Report: 250 million Microsoft customer service and support records exposed on the web

A new report reveals that 250 million Microsoft customer records, spanning 14 years, have been exposed online without password protection

Those records were customer service and support logs detailing conversations between Microsoft support agents and customers from across the world. Incredibly, the unsecured Elasticsearch servers contained records spanning a period from 2005 right through to December 2019. When I say unsecured, I mean that the data was accessible to anyone with a web browser who stumbled across the databases: no authentication at all was required to access them, according to the Comparitech report.

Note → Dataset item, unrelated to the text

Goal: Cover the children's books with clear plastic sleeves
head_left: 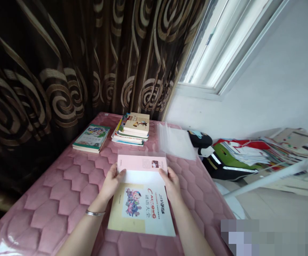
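Note:
A book [135,202] with a cartoon picture and large Chinese lettering on its cover lies sideways in front of me. Across its far end is a pink printed strip [134,163] with a small photo, and a white band lies between strip and picture. Clear plastic shows past the book's far edge. My left hand [111,183] grips the left edge near the far end, thumb on top. On the opposite edge my right hand [173,182] holds it the same way. Both hands' lower fingers are hidden beneath.
The pink padded table [73,195] carries a green-edged book pile [92,137] at far left, a taller book stack [139,124] at the back and clear plastic sleeves [179,140] at back right. Beyond its right edge are bags [224,160], papers and a white pole [266,177].

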The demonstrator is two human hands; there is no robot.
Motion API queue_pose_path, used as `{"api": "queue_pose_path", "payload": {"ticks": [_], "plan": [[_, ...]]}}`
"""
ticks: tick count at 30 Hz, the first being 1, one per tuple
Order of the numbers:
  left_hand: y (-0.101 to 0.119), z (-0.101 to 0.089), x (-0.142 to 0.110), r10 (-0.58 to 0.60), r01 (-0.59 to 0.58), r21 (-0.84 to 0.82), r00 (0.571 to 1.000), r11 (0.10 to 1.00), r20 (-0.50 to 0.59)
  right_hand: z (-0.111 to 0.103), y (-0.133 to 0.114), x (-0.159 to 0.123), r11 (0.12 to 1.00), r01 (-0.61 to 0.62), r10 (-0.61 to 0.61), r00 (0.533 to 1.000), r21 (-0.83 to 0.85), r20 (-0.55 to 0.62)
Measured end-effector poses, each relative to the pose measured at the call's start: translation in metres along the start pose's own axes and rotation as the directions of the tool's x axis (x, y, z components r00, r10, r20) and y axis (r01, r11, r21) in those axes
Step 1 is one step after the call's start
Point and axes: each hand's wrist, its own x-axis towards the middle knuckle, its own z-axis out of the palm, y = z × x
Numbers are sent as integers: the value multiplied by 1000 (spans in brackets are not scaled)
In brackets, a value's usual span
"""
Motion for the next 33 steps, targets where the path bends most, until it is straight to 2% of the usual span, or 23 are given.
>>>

However, the researchers say that many contained plain text data including customer email addresses, IP addresses, geographical locations, descriptions of the customer service and support claims and cases, Microsoft support agent emails, case numbers and resolutions, and internal notes that had been marked as confidential. This may seem like no big deal in the overall scheme of things, but when you consider that Microsoft support scams are pretty rampant, it doesn’t take a genius to work out how valuable such information would be to the fraudsters carrying out such attacks.